Honest answer: I’m not sure.
But it’s possible even WildFly 26 at the end of this year could move from EE 8 to EE 9.1. And the chances are pretty good WildFly 27 will.
What would be required for WildFly to move from EE 8 to EE 9.1?
We’d need to have native jakarta.* variants available in public maven repos of all components that use the EE APIs. WildFly Preview bytecode transforms components that use javax.* when it provisions a server, but for standard WildFly we would need to have components available from maven. We’re progressing toward achieving that, and there’s some possibility we’ll get there during the WildFly 26 development cycle.
We would need to be able to continue to be EE 9.1 compliant with those components.
Why would WildFly move to EE 9.1, instead of waiting for EE 10?
The WildFly developers have been reluctant to move the standard distribution to EE 9.1, because it has no added functionality vs EE 8, it just brings a migration cost. So why would we move to EE 9.1 instead of just using WildFly Preview until EE 10 is ready?
Basically what would drive this would be differences in our EE 8 vs EE 9+ components that force the need for overly-costly-to-maintain-and-test differences in the relevant server integration logic. It’s possible this could occur during the WildFly 26 cycle, and the chances increase as we get to WildFly 27.
My hope though is that we can avoid this and can provide EE 8 until our EE 10 support is ready.
I will post more about this as work continues and the picture becomes clearer.
Support for SE 8
WildFly has long supported running on SE 8, but I expect that to come to an end over the next few releases.
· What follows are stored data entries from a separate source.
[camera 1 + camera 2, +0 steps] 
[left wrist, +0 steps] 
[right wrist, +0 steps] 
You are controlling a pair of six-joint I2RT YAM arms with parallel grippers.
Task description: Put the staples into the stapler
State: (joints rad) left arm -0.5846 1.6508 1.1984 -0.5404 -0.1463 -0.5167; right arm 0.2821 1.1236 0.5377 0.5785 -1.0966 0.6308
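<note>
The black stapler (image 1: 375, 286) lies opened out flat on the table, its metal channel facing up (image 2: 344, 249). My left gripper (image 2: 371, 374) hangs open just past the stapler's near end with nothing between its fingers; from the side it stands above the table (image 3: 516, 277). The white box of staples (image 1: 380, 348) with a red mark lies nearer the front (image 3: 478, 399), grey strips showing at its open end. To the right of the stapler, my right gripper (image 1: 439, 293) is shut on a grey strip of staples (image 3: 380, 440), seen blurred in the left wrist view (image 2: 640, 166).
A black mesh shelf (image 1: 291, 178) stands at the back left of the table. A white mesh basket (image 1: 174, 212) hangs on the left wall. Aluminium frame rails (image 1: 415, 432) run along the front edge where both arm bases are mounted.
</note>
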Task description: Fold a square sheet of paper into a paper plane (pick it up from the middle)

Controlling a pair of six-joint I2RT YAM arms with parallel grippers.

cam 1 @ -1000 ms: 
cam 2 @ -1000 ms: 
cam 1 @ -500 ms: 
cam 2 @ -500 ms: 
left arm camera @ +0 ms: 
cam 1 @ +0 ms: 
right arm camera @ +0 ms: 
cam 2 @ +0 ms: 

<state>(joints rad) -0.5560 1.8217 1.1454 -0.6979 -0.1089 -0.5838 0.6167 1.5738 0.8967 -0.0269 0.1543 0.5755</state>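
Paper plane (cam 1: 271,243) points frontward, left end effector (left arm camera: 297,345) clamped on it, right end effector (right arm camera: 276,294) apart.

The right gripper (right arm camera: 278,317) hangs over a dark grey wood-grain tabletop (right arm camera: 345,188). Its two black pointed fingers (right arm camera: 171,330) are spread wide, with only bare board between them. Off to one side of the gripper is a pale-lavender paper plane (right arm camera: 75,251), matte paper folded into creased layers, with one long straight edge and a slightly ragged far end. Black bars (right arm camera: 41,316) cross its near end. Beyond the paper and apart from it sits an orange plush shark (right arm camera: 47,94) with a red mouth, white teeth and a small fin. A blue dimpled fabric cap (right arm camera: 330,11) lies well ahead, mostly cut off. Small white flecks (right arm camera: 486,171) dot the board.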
EE 10 itself does not require its constituent APIs to support the SE 8 source or binary level, and it’s very likely that a number of EE APIs will require SE 11. That means once WildFly itself is an EE 10 server, we will require SE 11 or later. It’s also possible that we will make this transition earlier than that, particularly if one or more of our major components requires SE 11.
It’s possible this could happen as soon as WildFly 26, but I doubt it and would very much want to avoid it. As work on 26 proceeds, I’ll be sure to communicate if things are happening that make a move off of SE 8 in WildFly 26 or 27 look likely.